In the show the people are placed into a "post apocalyptic" situation and filmed. The show provides them with an industrial area in LA, which allows them a source of (non-drinkable) water, a warehouse with random equipment in it, etc. and they need to scavenge, make things, etc. It was quite interesting, although suffered from the usual annoyances of reality TV.

It also had roaming "gangs" who would occasionally terrorise the people (who, unlike the people, were actors instructed never to actually harm them - although the people didn't know this)
 
The Turner Diaries by Andrew Macdonald is a racist work that (if I recall correctly) influenced Timothy McVey and others, about a post apocalyptic future that is supposed to be coming...
 
Jerry_B said:
Somewhat related, this article featured yesterday in the 'Breaking News' part of the FT front page...

Subculture of Americans prepares for civilization's collapse...

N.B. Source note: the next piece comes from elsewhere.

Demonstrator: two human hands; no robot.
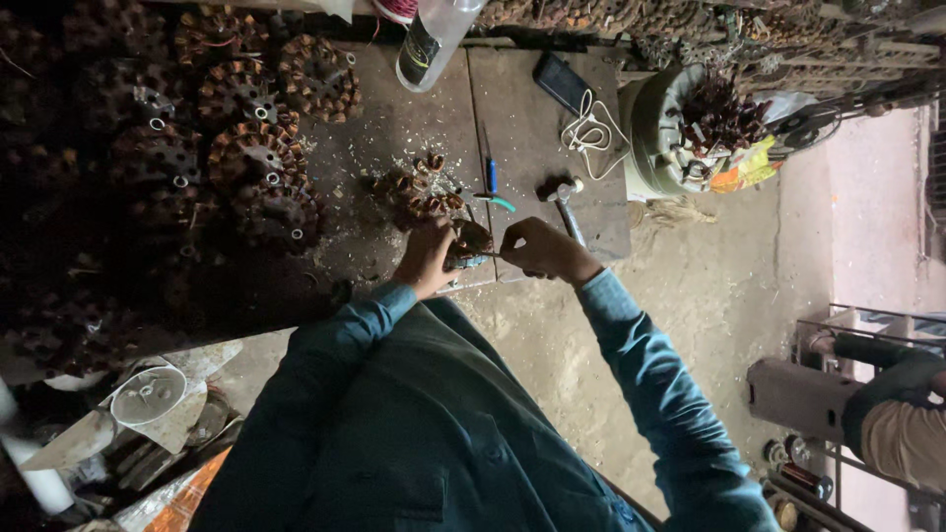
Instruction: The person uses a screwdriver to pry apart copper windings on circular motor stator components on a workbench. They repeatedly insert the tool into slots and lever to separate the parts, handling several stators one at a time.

I kind of empathise with the woman in this article. I wouldn't say that I think the end is just around the corner but I do have an ever increasing sense that something major is likely to happen within my lifetime (to be specific I am thinking along the lines of a Yellowstone explosion or a polar shift). I have often discussed with friends how modern life seems to hang by a thread and the majority of modern society have lost the skills and knowledge to perform even the most basic of tasks (for example lighting a fire without a lighter or matches).

Just last winter here in Stockholm, an unusaully heavy snowfall ground all bus traffic to a halt. Within hours (not even days) there was brawling at bus stops with even a mother complete with baby and pushchair being pushed into the road by a man determined to be first onto the one bus that turned up. Police were called to supervise the boarding of the buses.

Imagine what would happen if there was a total loss of infrastructure. How long would it take for society to break down?

Sorry, I'm waffling again but I am (quite possibly morbidly) fascinated with this topic. How would you get home to your loved ones? How would you even contact them? How would you protect yourself and your family from what's going on outside?

My wife (reluctantly) and I have agreed upon a meeting place where we can safely meet up should everything go tits up.
 
Polar shift shouldn't cause any end of the world scenarios. That aside, I think it's always been quite a common feeling for a very long time that 'something' may happen along the lines of some apocalypse. Even Jesus tapped into that idea.